Thursday, December 10, 2020

On-call 101

 Being on-call is a critical duty that many operations and engineering teams must undertake in order to keep their services reliable and available. However, there are several pitfalls in the organization of on-call rotations and responsibilities that can lead to serious consequences for the services and for the teams if not avoided. This  explains how that approach has led to reliable services and sustainable workload over time.
 

 Introduction


Several professions require employees to perform some sort of on-call duty, which entails being available for calls during both working and nonworking hours. In the IT context, on-call activities have historically been performed by dedicated Ops teams tasked with the primary responsibility of keeping the service(s) for which they are responsible in good health.



 

Life of an On-Call Engineer


This section describes the typical activities of an on-call engineer and provides some background for the rest of the chapter.

As the guardians of production systems, on-call engineers take care of their assigned operations by managing outages that affect the team and performing and/or vetting production changes.

When on-call, an engineer is available to perform operations on production systems within minutes, according to the paging response times agreed to by the team and the business system owners. Typical values are 5 minutes for user-facing or otherwise highly time-critical services, and 30 minutes for less time-sensitive systems. The company provides the page-receiving device, which is typically a phone. Most projects has flexible alert delivery systems that can dispatch pages via multiple mechanisms across multiple devices.

Response times are related to desired service availability, as demonstrated by the following simplistic example: if a user-facing system must obtain 99.99% availability in a given quarter, the allowed quarterly downtime is around 13 minutes. This constraint implies that the reaction time of on-call engineers has to be in the order of minutes. For systems with more relaxed SLOs, the reaction time can be on the order of tens of minutes.

As soon as a page is received and acknowledged, the on-call engineer is expected to triage the problem and work toward its resolution, possibly involving other team members and escalating as needed.

Nonpaging production events, such as lower priority alerts or software releases, can also be handled and/or vetted by the on-call engineer during business hours. These activities are less urgent than paging events, which take priority over almost every other task, including project work.

Many teams have both a primary and a secondary on-call rotation. The distribution of duties between the primary and the secondary varies from team to team. One team might employ the secondary as a fall-through for the pages the primary on-call misses. Another team might specify that the primary on-call handles only pages, while the secondary handles all other non-urgent production activities.

In teams for which a secondary rotation is not strictly required for duty distribution, it is common for two related teams to serve as secondary on-call for each other, with fall-through handling duties.

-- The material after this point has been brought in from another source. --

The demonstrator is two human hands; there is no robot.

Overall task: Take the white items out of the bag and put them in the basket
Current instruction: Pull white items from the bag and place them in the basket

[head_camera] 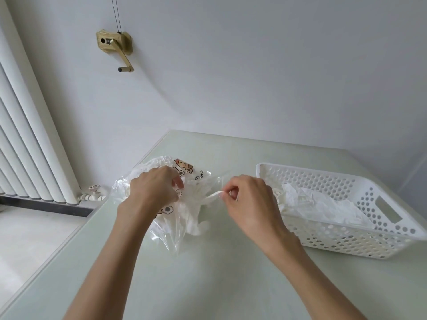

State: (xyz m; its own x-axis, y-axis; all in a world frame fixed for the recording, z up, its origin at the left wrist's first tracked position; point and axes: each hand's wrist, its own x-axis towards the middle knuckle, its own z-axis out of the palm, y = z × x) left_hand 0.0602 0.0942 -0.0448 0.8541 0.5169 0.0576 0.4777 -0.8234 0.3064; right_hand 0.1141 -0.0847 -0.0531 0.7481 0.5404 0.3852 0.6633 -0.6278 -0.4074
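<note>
A clear plastic bag (172, 229) printed with cartoon bears lies on the pale green table (208, 285). White items (196, 218) show through it. My left hand (153, 190) grips the bag's top from above. My right hand (248, 199) pinches a thin white item (213, 195) between thumb and forefinger at the bag's mouth, stretched out to the right. A white perforated basket (379, 211) stands to the right, and it holds crumpled white items (318, 204).
A white radiator (30, 139) with a valve stands at the left beyond the table edge. A brass hand crank (117, 46) is mounted on the wall behind. The table's left edge runs diagonally near the bag.
</note>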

This setup eliminates the need for an exclusive secondary on-call rotation.

There are many ways to organize on-call rotations; detailed analysis provides further insights.
 

Balanced On-Call


SRE teams have specific constraints on the quantity and quality of on-call shifts. The quantity of on-call can be calculated by the percent of time spent by engineers on on-call duties. The quality of on-call can be calculated by the number of incidents that occur during an on-call shift.
 

Balance in Quantity


We strongly believe that the "E" in "SRE" is a defining characteristic of our organization, so we strive to invest at least 50% of SRE time into engineering: of the remainder, no more than 25% can be spent on-call, leaving up to another 25% on other types of operational, nonproject work.

Using the 25% on-call rule, we can derive the minimum number of SREs required to sustain a 24/7 on-call rotation. Assuming that there are always two people on-call (primary and secondary, with different duties), the minimum number of engineers needed for on-call duty from a single-site team is eight: assuming week-long shifts, each engineer is on-call (primary or secondary) for one week every month. For dual-site teams, a reasonable minimum size of each team is six, both to honor the 25% rule and to ensure a substantial and critical mass of engineers for the team.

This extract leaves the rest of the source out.